I am very confused now, I had introduced myself here, and I am moved by warmly welcomed! But now I am confused ,because I will graduate in June this year ,and I am a English major, I find a job in a sail maker company, I do not understand anything about sails ,these days I went through many website and forums ,sometimes I came across some difficulties ,such as some special words ,or some sentences (maybe that expressed in traditional way ),my boss is a very kind man ,and his ambitions is very big ,he hope me to become a greater sail designer, now our company is still small, and we wish to enlarge our company(but first we should have a large number of customers)
now I am confused that should I insisted working as a sail maker, and I think it is hard for me to have enough money to buy a boat for sailing, and I even don’t know is sailing really exciting .In this forum there are many experienced sailors and sail makers, I wish to know how do you start sailing, or giving me some advices, should I go on.: confused:


----------



## WanderingStar (Nov 12, 2008)

You are doing the right thing by finding a job in a field that interests you. Learn everything you can at your company, do whatever assignments you are given. 
I learned to sail by reading basic sailing books, and practicing in a small boat. Be careful, start close to shore, in warm water.


----------



## hlmffsailmaker (Apr 20, 2010)

WanderingStar said:


> You are doing the right thing by finding a job in a field that interests you. Learn everything you can at your company, do whatever assignments you are given.
> I learned to sail by reading basic sailing books, and practicing in a small boat. Be careful, start close to shore, in warm water.

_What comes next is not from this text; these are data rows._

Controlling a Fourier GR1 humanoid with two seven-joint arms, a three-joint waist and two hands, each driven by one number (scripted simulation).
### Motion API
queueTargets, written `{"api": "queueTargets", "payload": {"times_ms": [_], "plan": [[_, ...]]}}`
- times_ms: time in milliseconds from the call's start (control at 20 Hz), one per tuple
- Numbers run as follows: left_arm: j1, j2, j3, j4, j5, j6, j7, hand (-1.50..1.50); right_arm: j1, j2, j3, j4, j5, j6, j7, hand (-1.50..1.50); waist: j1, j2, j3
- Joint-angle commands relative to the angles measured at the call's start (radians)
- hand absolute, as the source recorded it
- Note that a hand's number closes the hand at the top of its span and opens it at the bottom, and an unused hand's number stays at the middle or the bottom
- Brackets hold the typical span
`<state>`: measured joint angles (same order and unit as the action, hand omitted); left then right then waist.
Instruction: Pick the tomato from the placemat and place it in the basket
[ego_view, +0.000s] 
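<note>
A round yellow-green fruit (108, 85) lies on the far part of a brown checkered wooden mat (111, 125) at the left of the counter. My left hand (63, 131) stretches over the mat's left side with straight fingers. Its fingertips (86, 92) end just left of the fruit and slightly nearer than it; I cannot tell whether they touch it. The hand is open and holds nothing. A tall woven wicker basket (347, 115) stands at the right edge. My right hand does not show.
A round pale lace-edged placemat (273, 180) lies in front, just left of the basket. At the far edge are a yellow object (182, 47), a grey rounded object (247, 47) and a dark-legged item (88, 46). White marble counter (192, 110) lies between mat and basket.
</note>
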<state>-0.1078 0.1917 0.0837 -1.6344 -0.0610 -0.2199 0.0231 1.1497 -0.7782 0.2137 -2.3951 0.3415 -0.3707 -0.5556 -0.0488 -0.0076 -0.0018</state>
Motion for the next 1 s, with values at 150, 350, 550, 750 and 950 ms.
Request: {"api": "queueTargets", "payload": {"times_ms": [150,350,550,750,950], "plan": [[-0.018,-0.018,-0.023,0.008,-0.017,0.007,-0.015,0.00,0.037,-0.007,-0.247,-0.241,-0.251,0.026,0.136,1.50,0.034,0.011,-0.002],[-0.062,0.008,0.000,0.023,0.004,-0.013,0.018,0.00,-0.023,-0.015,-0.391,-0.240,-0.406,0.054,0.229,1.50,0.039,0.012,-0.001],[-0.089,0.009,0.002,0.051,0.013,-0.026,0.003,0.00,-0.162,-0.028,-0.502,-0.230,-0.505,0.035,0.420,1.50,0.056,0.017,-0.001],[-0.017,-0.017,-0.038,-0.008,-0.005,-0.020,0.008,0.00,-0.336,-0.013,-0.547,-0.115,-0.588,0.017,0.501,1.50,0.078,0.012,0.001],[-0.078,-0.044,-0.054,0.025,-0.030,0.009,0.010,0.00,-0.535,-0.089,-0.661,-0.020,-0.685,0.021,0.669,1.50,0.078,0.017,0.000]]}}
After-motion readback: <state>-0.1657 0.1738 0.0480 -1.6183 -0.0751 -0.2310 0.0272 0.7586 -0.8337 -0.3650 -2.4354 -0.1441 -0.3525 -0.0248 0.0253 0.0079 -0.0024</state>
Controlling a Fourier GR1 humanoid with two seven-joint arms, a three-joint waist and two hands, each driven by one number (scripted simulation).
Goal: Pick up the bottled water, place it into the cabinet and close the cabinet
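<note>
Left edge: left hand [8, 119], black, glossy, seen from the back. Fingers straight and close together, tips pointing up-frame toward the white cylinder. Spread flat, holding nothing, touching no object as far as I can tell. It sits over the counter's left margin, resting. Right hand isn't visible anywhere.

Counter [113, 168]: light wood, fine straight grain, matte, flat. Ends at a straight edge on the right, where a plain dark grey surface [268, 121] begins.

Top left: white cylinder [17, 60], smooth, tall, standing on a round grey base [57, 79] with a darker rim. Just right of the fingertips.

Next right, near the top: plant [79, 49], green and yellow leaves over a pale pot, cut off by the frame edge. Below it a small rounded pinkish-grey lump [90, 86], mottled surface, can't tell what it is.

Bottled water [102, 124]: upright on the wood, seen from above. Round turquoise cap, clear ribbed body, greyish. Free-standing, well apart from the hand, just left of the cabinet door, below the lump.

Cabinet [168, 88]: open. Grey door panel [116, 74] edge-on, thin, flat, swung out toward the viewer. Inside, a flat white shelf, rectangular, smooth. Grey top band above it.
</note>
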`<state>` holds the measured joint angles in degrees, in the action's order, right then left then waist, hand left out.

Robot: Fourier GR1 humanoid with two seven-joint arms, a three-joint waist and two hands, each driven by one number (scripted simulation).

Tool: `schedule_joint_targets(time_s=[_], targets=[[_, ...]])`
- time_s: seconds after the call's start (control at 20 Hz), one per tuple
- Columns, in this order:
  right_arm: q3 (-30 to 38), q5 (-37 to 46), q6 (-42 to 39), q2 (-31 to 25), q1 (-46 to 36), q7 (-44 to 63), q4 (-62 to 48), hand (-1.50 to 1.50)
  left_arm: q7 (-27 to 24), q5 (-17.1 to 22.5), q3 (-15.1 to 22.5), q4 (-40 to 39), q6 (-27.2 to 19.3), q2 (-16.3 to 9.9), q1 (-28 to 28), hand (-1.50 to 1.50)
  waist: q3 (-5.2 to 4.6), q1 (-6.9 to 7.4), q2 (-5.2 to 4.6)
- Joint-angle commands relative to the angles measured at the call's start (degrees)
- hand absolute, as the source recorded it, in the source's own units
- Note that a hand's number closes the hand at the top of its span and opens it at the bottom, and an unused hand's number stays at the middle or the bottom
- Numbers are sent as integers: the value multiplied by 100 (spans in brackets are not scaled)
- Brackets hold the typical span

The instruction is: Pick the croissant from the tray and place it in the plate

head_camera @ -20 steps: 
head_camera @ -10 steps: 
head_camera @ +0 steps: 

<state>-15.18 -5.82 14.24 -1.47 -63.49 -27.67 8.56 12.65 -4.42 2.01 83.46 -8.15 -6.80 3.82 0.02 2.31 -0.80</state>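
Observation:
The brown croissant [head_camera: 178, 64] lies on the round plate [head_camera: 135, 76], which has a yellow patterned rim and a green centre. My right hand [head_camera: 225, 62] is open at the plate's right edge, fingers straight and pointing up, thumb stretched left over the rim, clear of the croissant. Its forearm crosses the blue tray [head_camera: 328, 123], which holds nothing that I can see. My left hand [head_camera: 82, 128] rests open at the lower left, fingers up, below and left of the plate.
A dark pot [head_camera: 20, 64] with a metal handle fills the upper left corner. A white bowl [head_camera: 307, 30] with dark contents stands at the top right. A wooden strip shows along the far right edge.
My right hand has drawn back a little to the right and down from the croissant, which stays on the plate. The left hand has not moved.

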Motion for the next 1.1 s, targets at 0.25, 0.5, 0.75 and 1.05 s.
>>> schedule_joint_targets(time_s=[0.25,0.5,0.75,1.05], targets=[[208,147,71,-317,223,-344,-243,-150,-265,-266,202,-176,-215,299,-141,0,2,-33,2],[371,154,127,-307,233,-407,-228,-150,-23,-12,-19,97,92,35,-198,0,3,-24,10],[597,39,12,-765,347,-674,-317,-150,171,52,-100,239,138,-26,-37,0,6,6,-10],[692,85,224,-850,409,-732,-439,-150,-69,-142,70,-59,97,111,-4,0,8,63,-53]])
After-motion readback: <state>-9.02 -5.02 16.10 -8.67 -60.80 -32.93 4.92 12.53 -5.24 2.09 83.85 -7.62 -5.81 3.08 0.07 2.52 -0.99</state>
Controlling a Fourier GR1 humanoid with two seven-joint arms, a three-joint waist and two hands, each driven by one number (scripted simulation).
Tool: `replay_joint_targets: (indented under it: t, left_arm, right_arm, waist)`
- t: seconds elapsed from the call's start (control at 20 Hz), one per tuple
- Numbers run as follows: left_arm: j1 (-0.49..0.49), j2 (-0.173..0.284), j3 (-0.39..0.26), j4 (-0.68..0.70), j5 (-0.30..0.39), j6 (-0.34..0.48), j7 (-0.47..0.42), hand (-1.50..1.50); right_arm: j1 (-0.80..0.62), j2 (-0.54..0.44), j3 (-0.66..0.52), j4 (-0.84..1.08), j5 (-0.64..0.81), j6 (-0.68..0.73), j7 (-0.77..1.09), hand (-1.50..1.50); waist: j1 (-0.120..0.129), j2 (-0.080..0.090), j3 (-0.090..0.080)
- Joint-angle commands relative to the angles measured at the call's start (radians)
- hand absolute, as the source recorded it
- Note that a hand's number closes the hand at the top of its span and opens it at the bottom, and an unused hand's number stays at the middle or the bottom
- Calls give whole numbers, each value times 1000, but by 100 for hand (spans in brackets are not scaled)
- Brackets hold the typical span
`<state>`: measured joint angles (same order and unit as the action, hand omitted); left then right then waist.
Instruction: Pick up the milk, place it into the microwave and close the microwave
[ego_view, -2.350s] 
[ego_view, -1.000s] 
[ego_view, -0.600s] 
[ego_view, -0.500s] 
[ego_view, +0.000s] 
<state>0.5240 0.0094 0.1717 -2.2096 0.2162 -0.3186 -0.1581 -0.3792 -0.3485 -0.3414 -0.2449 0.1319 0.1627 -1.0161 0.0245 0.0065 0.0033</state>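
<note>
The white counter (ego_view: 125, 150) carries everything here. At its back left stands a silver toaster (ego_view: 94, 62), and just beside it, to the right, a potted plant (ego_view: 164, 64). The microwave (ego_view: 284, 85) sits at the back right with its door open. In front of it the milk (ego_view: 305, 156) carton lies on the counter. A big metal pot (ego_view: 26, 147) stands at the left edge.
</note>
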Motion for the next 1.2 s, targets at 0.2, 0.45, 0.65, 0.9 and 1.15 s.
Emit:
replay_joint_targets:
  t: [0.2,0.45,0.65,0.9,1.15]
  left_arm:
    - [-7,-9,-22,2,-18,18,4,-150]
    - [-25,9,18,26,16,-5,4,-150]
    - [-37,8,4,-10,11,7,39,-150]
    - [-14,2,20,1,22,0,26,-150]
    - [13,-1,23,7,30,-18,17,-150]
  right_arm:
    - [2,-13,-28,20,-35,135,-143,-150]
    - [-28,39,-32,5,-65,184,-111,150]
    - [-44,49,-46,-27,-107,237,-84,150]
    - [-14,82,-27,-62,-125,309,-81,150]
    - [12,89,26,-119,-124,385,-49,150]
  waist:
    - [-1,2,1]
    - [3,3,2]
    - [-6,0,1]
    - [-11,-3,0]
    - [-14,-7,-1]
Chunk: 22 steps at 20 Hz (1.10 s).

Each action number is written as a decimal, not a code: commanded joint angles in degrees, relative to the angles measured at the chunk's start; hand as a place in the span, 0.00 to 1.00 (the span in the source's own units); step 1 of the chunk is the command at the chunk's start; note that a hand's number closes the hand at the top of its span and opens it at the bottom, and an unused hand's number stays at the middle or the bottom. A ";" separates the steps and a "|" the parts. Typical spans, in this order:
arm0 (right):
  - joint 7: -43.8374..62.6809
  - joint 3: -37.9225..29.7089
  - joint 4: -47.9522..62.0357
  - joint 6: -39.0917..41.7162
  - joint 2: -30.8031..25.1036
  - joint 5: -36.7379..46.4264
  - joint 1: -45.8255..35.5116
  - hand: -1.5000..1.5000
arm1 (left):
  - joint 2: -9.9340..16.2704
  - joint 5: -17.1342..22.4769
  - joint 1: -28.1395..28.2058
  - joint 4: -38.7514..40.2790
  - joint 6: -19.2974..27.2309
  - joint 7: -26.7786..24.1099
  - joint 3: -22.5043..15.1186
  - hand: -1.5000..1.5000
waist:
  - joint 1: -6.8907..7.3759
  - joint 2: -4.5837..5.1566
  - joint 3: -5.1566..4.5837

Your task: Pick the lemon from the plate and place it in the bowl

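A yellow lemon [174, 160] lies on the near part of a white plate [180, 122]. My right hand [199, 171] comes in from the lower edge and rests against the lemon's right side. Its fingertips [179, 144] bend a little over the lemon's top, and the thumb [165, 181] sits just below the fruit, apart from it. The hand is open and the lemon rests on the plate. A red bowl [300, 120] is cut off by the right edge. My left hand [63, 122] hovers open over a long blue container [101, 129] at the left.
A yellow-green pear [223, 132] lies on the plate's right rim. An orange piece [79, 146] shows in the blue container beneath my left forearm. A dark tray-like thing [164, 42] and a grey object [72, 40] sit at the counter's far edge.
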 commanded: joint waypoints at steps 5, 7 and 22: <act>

thank you very much ,and I work harder and ty to sail.


----------



## skippertips (Apr 27, 2010)

Hi,
Congrats on your passion to get into sailmaking. Many years ago, I too had that passion, so I took a sailmaking course that was offered by Sailrite.

Although they no longer offer courses, they do have a great little set of booklets called "The Sailmaker's Library". These show you step-by-step how sails are made. They are the exact same booklets I used in the course to learn how to make mainsails, jibsails, storm sails, spinnakers, and staysails. 

Give the company a call - 800.348.2769 (toll free). They are super friendly and go out of their way to help their customers. 

Captain John


----------



## hlmffsailmaker (Apr 20, 2010)

skippertips said:


> Hi,
> Congrats on your passion to get into sailmaking. Many years ago, I too had that passion, so I took a sailmaking course that was offered by Sailrite.
> 
> Although they no longer offer courses, they do have a great little set of booklets called "The Sailmaker's Library". These show you step-by-step how sails are made. They are the exact same booklets I used in the course to learn how to make mainsails, jibsails, storm sails, spinnakers, and staysails.
> ...


thank you Jone!


----------



## itsme6582 (Aug 3, 2009)

There's no way a graduating English Major would write so ineligibly.


----------



## mdbee (May 2, 2007)

*Sadly*

Sadly, I think you are wrong. sigh



itsme6582 said:


> There's no way a graduating English Major would write so ineligibly.


----------